Pasada la primera euforia del encuentro, Diego se acordó de presentarles a Isabel, quien observaba la escena a cierta distancia. Por las anécdotas que Diego le había contado de su madre y su abuela, las imaginaba como figuras de cuadros epopéyicos donde los conquistadores salen retratados en refulgentes armaduras y los indígenas americanos parecen semidioses emplumados. Esas mujeres en los huesos, desgreñadas y sucias no se parecían ni remotamente a las de los cuadros de los museos, pero tenían la misma dignidad. No podía comunicarse con la abuela, pero al poco rato de llegar había intimado con Toypurnia. Se propuso visitarla a menudo, porque supuso que podía aprender mucho de esa extraña y sabia mujer. Así de indómita quisiera ser yo, pensó. La simpatía fue mutua, porque a Toypurnia le gustó la joven española de ojos bizcos. Creía que eso indica la capacidad de ver lo que los demás no ven.

De la tribu quedaba un grupo numeroso de niños, mujeres y viejos, pero sólo había cinco cazadores, que debían ir lejos para obtener una presa porque los blancos se habían repartido el terreno y lo defendían a tiros. A veces el hambre los incitaba a robar ganado, pero si eran sorprendidos lo pagaban con azotes o la horca. La mayoría de los hombres se empleaba en los ranchos, pero el clan de Lechuza Blanca y Toypurnia había preferido la libertad, con todos sus riesgos.

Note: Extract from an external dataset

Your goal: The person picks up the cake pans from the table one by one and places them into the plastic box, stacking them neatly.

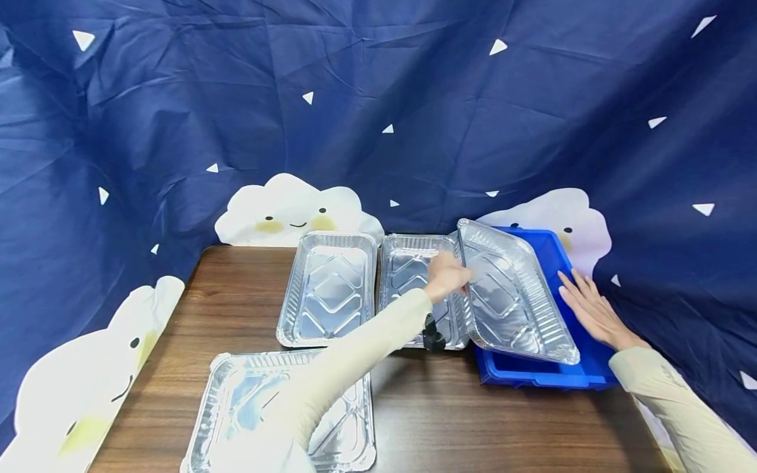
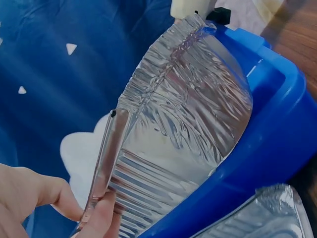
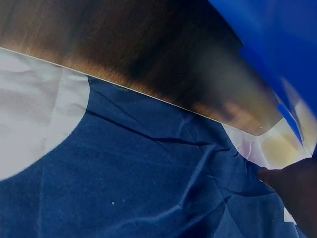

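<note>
Of the two hands, the left hand (image 1: 447, 276) pinches the left rim of a rectangular aluminum foil tray (image 1: 503, 295), which is held tilted over the blue plastic bin (image 1: 532, 380) at the right of the wood-grain surface (image 1: 449, 420). The right hand (image 1: 594, 312) grips nothing, its fingers extended along the right rim of the bin. Two further foil trays lie side by side left of the bin, the rear-left tray (image 1: 334, 292) and the middle tray (image 1: 408, 263), with a front-left tray (image 1: 355, 433) nearer the person, partly covered by the left sleeve (image 1: 355, 355).
</note>
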`<state>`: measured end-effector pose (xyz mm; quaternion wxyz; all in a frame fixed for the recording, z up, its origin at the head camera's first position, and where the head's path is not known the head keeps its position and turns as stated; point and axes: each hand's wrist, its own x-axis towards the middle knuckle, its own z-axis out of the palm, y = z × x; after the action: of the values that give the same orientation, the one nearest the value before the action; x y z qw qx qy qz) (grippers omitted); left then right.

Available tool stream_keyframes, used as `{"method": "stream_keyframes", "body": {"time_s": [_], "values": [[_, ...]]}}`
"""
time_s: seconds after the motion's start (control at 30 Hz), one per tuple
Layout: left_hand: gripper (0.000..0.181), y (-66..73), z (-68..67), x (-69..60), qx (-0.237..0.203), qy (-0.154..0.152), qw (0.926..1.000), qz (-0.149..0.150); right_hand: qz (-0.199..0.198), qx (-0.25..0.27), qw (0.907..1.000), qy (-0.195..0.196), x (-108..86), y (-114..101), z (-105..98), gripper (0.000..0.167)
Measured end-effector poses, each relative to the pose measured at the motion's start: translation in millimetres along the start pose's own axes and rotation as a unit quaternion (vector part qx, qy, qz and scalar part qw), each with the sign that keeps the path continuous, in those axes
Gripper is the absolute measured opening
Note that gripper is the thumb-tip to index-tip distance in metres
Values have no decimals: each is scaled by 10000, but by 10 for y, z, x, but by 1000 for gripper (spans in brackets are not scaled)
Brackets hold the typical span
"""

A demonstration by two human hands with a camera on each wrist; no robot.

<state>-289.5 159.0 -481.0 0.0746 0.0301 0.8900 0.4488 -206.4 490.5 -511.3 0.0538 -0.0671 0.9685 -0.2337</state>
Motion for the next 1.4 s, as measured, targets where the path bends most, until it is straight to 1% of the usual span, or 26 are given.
{"method": "stream_keyframes", "body": {"time_s": [0.03, 0.1, 0.13, 0.17, 0.2, 0.23, 0.3, 0.33, 0.37, 0.4, 0.47, 0.53, 0.6, 0.63, 0.7, 0.77, 0.83, 0.9, 0.97, 1.03, 1.1, 1.17, 1.2, 1.23, 1.3, 1.4], "values": [[30, -105, 185, 161, 40, 80, 9999, 91, 2, 2, 10000, -1, 3, -1, -1, 67], [31, -296, 562, 461, 226, 367, 9987, 282, 5, -3, 10000, -26, 7, -7, -7, 67], [30, -332, 679, 542, 276, 424, 9983, 282, 7, -19, 10000, -38, 6, -12, -9, 67], [32, -375, 795, 640, 206, 338, 9988, 290, 3, -30, 10000, -52, 2, -14, -10, 67], [33, -290, 742, 564, 200, 275, 9992, 227, 7, -43, 10000, -73, 0, -17, -11, 68], [32, -231, 749, 524, 266, 282, 9991, 155, 11, -49, 9999, -96, -2, -19, -11, 67], [32, -158, 817, 460, 357, 492, 9979, 201, 23, -31, 9999, -148, -10, -23, -10, 67], [30, -88, 792, 392, 343, 404, 9986, 78, 28, -14, 9998, -172, -14, -22, -10, 67], [31, -64, 832, 371, 391, 440, 9983, 47, 33, 10, 9998, -191, -17, -23, -9, 67], [30, -69, 911, 376, 504, 611, 9968, 74, 38, 20, 9998, -206, -17, -27, -7, 67], [29, -74, 1024, 378, 581, 758, 9954, 44, 39, 56, 9997, -213, -18, -26, -4, 67], [28, -67, 1092, 369, 626, 725, 9953, -129, 25, 61, 9998, -209, -12, -22, -1, 67], [30, -118, 1224, 406, 769, 943, 9925, -91, -4, 41, 9998, -188, -5, -27, 1, 67], [32, -126, 1247, 405, 764, 924, 9927, -112, -10, 47, 9998, -180, 0, -28, 0, 67], [35, -188, 1360, 457, 859, 1028, 9910, -30, -33, 35, 9998, -177, 10, -31, -3, 67], [36, -229, 1443, 499, 933, 1031, 9903, -4, -59, 29, 9999, -151, 15, -39, -6, 68], [37, -226, 1460, 493, 963, 1011, 9902, -18, -73, 24, 9999, -119, 21, -38, -8, 68], [35, -213, 1453, 472, 960, 962, 9907, -63, -84, 1, 9999, -94, 24, -37, -10, 67], [32, -212, 1439, 461, 931, 782, 9925, -97, -87, -8, 9999, -71, 26, -35, -10, 68], [31, -232, 1425, 465, 771, 523, 9956, -50, -78, -9, 9999, -76, 22, -34, -11, 68], [29, -221, 1356, 444, 691, 226, 9974, -8, -67, 17, 9999, -86, 15, -34, -12, 68], [29, -142, 1208, 348, 619, -45, 9981, 2, -50, 37, 9999, -106, 8, -30, -11, 69], [24, -51, 1062, 244, 514, -168, 9985, -31, -41, 52, 9999, -123, 4, -26, -12, 69], [25, 54, 897, 127, 432, -327, 9985, -118, -31, 43, 9999, -127, 1, -20, -11, 69], [30, 260, 573, -116, 101, -577, 9979, -262, -29, 27, 9999, -107, -6, -10, -9, 69], [44, 529, 143, -446, -332, -752, 9957, -423, -54, -3, 10000, -51, -8, 0, -11, 68]]}}
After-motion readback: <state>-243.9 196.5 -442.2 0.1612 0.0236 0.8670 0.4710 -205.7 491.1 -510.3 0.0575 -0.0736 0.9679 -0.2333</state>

No tenían problemas con tribus guerreras gracias a la reputación de chamanes y curanderas de las dos mujeres. Si llegaban desconocidos al campamento era para pedir consejos y medicinas, que retribuían con comida y pieles. Habían sobrevivido, pero desde que Rafael Moncada y Carlos Alcázar se dedicaban a arrestar a los hombres jóvenes, no podían quedarse en un sitio fijo. La vida nómada había terminado con las plantaciones de maíz y otros granos, debían conformarse con hongos y frutos salvajes, pescado y carne, cuando la conseguían.

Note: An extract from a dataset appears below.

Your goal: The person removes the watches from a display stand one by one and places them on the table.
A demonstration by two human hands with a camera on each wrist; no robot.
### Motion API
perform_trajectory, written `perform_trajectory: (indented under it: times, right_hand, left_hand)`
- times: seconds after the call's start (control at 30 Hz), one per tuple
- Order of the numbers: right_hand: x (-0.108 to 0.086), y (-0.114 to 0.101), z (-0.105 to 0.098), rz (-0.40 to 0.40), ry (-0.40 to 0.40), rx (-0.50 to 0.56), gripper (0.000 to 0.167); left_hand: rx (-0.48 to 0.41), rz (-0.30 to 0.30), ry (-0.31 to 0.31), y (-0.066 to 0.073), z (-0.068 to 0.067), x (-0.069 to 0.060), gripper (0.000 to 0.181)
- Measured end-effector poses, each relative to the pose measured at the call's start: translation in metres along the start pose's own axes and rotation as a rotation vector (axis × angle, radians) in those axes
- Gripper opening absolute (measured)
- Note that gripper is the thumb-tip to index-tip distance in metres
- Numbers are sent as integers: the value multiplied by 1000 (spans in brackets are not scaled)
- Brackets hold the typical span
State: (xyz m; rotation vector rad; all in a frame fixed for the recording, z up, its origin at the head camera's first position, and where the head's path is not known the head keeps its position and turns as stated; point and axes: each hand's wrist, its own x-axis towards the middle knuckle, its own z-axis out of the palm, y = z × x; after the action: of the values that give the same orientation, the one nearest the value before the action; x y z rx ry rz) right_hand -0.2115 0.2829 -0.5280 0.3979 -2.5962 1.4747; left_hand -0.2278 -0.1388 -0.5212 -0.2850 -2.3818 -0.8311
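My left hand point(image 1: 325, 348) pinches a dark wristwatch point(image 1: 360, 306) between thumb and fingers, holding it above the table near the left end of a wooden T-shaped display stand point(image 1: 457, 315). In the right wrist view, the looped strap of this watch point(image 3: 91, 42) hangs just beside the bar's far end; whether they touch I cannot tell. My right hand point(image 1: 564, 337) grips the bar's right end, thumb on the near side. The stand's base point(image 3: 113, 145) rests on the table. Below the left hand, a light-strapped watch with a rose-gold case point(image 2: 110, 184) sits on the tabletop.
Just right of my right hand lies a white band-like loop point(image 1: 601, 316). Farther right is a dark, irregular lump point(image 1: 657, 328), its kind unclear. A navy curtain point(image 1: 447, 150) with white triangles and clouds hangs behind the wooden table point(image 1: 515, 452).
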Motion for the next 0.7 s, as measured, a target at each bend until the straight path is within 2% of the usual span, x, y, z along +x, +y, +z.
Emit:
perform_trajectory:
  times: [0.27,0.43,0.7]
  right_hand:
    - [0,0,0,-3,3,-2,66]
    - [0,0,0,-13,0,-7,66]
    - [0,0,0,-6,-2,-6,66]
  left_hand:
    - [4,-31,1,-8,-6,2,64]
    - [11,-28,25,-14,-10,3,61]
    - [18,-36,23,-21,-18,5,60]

Bernardo y Rayo en la Noche trajeron el regalo que tenían para Diego, un corcel negro de grandes ojos inteligentes. Era Tornado, el potrillo sin madre que Bernardo conoció durante su rito de iniciación, siete años antes, y que Rayo en la Noche había amansado y había enseñado a obedecer con silbidos. Era un animal de noble estampa, un compañero espléndido. Diego le acarició la nariz y hundió la cara en su larga melena, repitiendo su nombre.